Update README

stijnh · stijnh · commit f9ffc697973d · 2026-05-05T12:56:21.000+02:00
diff --git a/.github/workflows/cmake.yml b/.github/workflows/cmake.yml
@@ -2,6 +2,10 @@ name: CMake
 
 on:
   push:
+    paths-ignore:
+      - '**.md'
+      - 'docs/**'
+      - '.gitignore'
   pull_request:
     branches: [ "main" ]
 
diff --git a/README.md b/README.md
@@ -9,8 +9,7 @@
 ![GitHub Repo stars](https://img.shields.io/github/stars/KernelTuner/kernel_float?style=social)
 
 
-_Kernel Float_ is a header-only library for CUDA/HIP that simplifies working with vector types and reduced precision floating-point arithmetic in GPU code.
-
+_Kernel Float_ is a header-only library for CUDA/HIP that makes working with reduced-precision floating-point types and vector arithmetic simple and expressive, with zero performance overhead.
 
 ## Summary
 
@@ -21,12 +20,12 @@ mathematical operations require intrinsics (e.g., `__hadd2` performs addition fo
 type conversion is awkward (e.g., `__nv_cvt_halfraw2_to_fp8x2` converts float16 to float8),
 and some functionality is missing (e.g., one cannot convert a `__half` to `__nv_bfloat16`).
 
-_Kernel Float_ resolves this by offering a single data type `kernel_float::vec<T, N>` that stores `N` elements of type `T`.

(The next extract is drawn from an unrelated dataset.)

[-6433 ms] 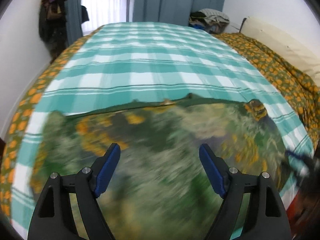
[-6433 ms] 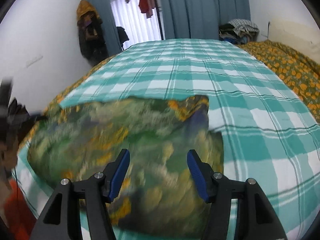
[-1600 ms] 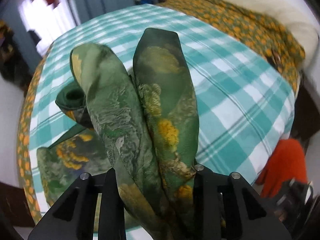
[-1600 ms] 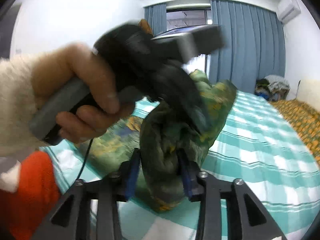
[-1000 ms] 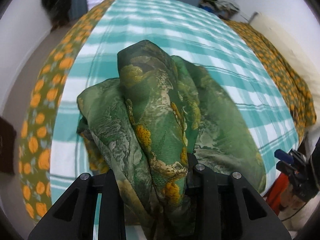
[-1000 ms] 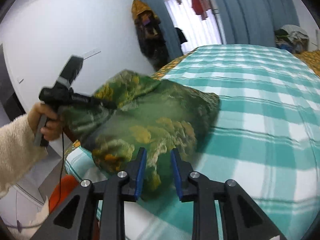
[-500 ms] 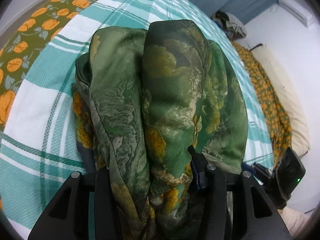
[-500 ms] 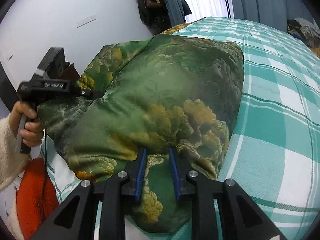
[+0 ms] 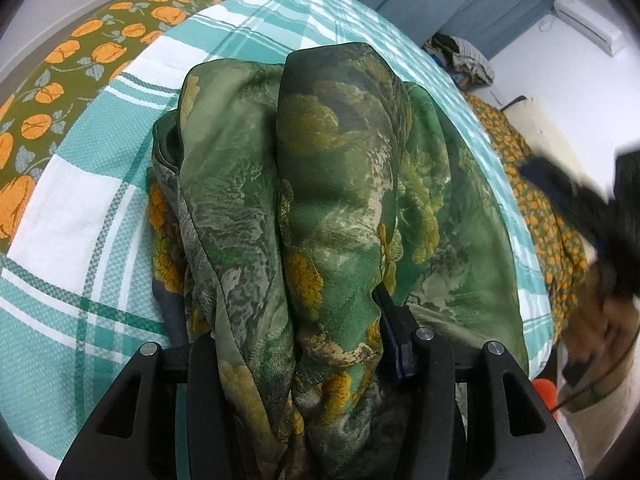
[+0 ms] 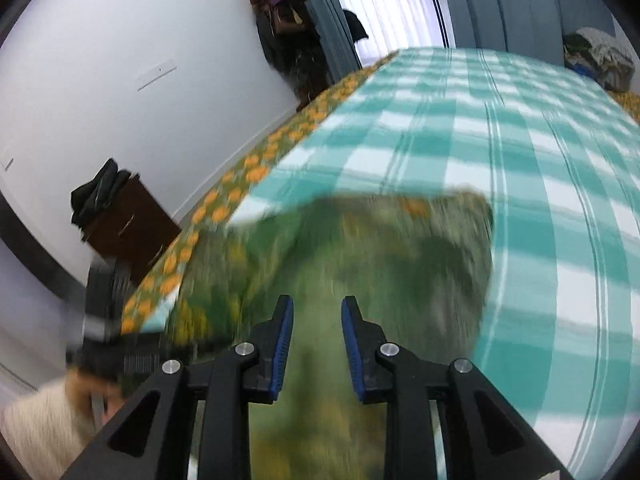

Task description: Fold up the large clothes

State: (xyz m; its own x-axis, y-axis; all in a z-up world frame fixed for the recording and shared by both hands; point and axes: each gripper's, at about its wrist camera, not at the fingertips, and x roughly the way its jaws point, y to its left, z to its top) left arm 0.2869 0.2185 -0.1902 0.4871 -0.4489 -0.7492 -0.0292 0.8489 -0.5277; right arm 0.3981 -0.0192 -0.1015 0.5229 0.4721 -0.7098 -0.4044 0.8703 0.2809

-Internally, the data is stored as a fixed-sized array of elements.
+_Kernel Float_ resolves this by offering a single unified vector type `kernel_float::vec<T, N>` that stores `N` elements of type `T`.
+Internally, the data is stored using the optimal data layout for the given type.
 Operator overloading (like `+`, `*`, `&&`) has been implemented such that the most optimal intrinsic for the available types is selected automatically.
 Many mathematical functions (like `log`, `exp`, `sin`) and common operations (such as `sum`, `range`, `for_each`) are also available.
 
-Using Kernel Float, developers avoid the complexity of reduced precision floating-point types in CUDA and can focus on their applications.
+The generated assembly is identical to hand-written intrinsics code, meaning you get clean and maintainable source code without sacrificing performance.
 
 
 ## Features
@@ -39,18 +38,14 @@ In a nutshell, _Kernel Float_ offers the following features:
 * Support for quarter (8 bit) floating-point types.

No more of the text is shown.